Your reply is to be the lines below, exactly as written, with images omitted.
**** Provided material ****
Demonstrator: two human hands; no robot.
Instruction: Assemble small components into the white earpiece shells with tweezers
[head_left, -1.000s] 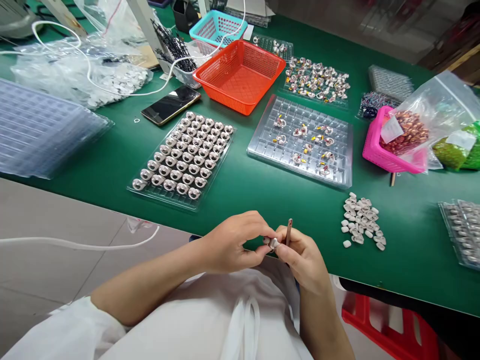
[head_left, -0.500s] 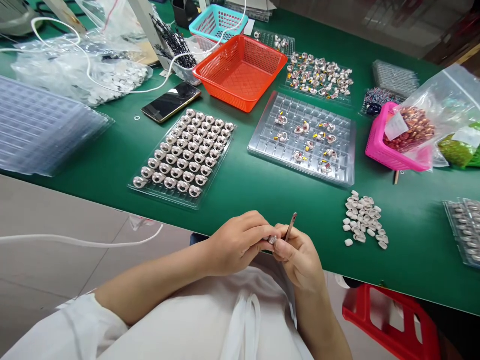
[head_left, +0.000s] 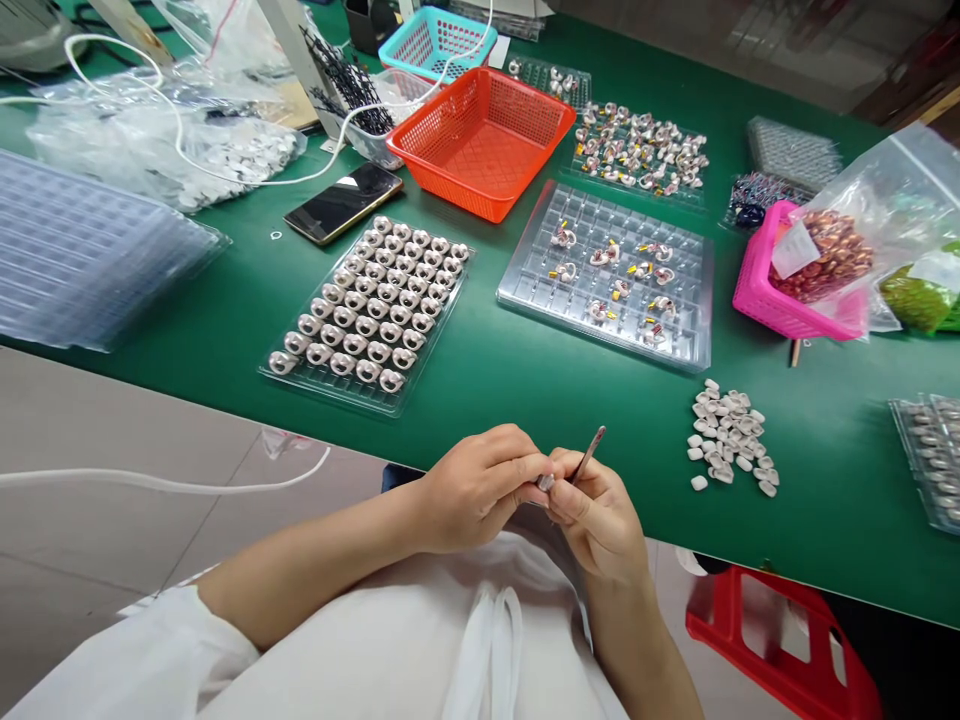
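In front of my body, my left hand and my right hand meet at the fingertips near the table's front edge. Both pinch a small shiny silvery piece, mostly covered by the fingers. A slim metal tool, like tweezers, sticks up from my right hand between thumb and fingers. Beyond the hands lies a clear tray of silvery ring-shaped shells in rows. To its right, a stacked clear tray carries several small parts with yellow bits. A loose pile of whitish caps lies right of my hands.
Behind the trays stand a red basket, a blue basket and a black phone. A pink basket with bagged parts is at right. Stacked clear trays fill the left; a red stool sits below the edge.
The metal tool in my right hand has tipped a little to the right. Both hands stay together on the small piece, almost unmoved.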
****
### Solution for this exercise
Demonstrator: two human hands; no robot.
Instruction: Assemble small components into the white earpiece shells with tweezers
[head_left, -1.000s] 
[head_left, -0.500s] 
[head_left, +0.000s] 
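In front of my body, my left hand and my right hand meet at the fingertips near the table's front edge. Both pinch a small shiny silvery piece, mostly covered by the fingers. A slim metal tool, like tweezers, sticks up from my right hand between thumb and fingers. Beyond the hands lies a clear tray of silvery ring-shaped shells in rows. To its right, a stacked clear tray carries several small parts with yellow bits. A loose pile of whitish caps lies right of my hands.
Behind the trays stand a red basket, a blue basket and a black phone. A pink basket with bagged parts is at right. Stacked clear trays fill the left; a red stool sits below the edge.
The metal tool in my right hand has tipped a little to the right. Both hands stay together on the small piece, almost unmoved.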

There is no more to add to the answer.